Which is weird.  If I’m successful at this, then I’m going to have to find a way to restructure my creativity so that I don’t need an uninterrupted three months to finish a novel.  But for now, I’m new enough at writing novels that people want to publish that I’m not going to futz with the formula that got me here.
So I’ve got all the reason in the world to write: I’m on contract for a sequel, manuscript due next summer.  I’ve got a really cool spacebound restaurant based in part on the Velvet Tango Room.  And I’m sitting here walking in small circles, working on tiny projects that don’t require ambition, because soon Amanda will plop her revision requests for Flex on my desk and I must be ready.
So I’m twiddling. Twiddling as hard as I can.


  1. Michael R. Underwood
    May 5, 2014

    I’m right there with you on waiting for edits – my letter for The Younger Gods is due anytime, while I’m plowing ahead at an insane-for-me production rate on a new project.
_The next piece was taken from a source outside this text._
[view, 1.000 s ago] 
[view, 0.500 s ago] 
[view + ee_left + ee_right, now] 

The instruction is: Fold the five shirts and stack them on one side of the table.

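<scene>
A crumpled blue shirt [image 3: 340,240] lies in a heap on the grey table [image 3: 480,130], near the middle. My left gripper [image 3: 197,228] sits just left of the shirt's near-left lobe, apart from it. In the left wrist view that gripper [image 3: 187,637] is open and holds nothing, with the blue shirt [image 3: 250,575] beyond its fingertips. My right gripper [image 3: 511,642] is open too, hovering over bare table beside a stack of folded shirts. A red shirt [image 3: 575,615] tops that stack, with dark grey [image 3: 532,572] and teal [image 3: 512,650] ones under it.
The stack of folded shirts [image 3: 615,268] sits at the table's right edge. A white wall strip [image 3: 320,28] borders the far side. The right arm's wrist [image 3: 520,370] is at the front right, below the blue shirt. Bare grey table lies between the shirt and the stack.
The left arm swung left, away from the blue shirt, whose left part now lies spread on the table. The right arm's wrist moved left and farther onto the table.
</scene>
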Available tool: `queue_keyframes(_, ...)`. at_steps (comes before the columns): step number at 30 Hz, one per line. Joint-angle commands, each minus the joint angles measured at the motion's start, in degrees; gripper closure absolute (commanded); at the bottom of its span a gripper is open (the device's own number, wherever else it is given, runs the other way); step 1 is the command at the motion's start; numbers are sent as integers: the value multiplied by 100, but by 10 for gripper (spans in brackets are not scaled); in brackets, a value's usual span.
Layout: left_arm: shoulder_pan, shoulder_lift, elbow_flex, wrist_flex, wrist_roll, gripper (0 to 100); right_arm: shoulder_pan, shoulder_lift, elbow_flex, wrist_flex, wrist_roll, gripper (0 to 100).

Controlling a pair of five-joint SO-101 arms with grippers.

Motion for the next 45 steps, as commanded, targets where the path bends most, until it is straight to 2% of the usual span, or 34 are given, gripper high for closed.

I am excited for edits, and know that they need to be done, done well, and done quickly, but they’re all but guaranteed to completely interrupt my rhythm for this current project.
    Such is the writer life. 🙂

  2. JD Moyer
    May 5, 2014

    Congratulations! Well-deserved success (and good problems to have … I hope to have them myself someday).

  3. nikki @bookpunks
    May 6, 2014

    That sounds rather confusing and difficult.
    And as someone who writes about books and who has really really loved reading your blog since discovering it all too recently, I can say: hey, I’d love to do a review of it when the time comes and add to that buzz you want to build. Might have to hook me up though, as Angry Robots works through NetGalley and NetGalley seems to hate me.
    Either way, best of luck to you figuring that knot of a creative dilemma out.

    • TheFerrett
      May 6, 2014

      Well, if you want, I can ship you a copy of the unedited document. Or I’ll put you on the list to personally send the e-file of your choice when edits are done. Just let me know, and thank you!
      (And yeah, it’s a little confusing. I’ll work through.)

  4. John Wiswell
    May 6, 2014

    I haven’t listened to that Writing Excuses yet, but “Edits potentially bursting through the enthusiasm of this new project like some sort of sadistic Kool-Aid Man” is one of the finest lines on editing I’ve read. Is that yours, or from the podcast?
    I’m still so excited for you working with AR. A great publisher. Looking forward to whatever you cook up promoting it. While my means are modest, please let me know if I can help.

    • TheFerrett
      May 7, 2014

      Oh, I made that up. I’m glad you like it!
      I’ll keep you on the slate, sir! Thanks for the offer! (I have no idea what I’m doing)

  5. Michael Johnston
    May 15, 2014

    Huh. Unless you’re a different “The Ferret,” I used to read you on LJ. Like John Wiswell up there, I’m a grad of VP17. Your book is now preordered, because the blurb sounds pretty cool, and I’m a huge proponent of Brust’s Cool Stuff Theory of Literature.
    Also, in case you’re unfamiliar with it (which seems unlikely, but weirder things have happened), look into doing a post on John Scalzi’s “Big Idea” series.
    Anyway, glad VP fellow students lead me to find you, whether you’re the same guy or not.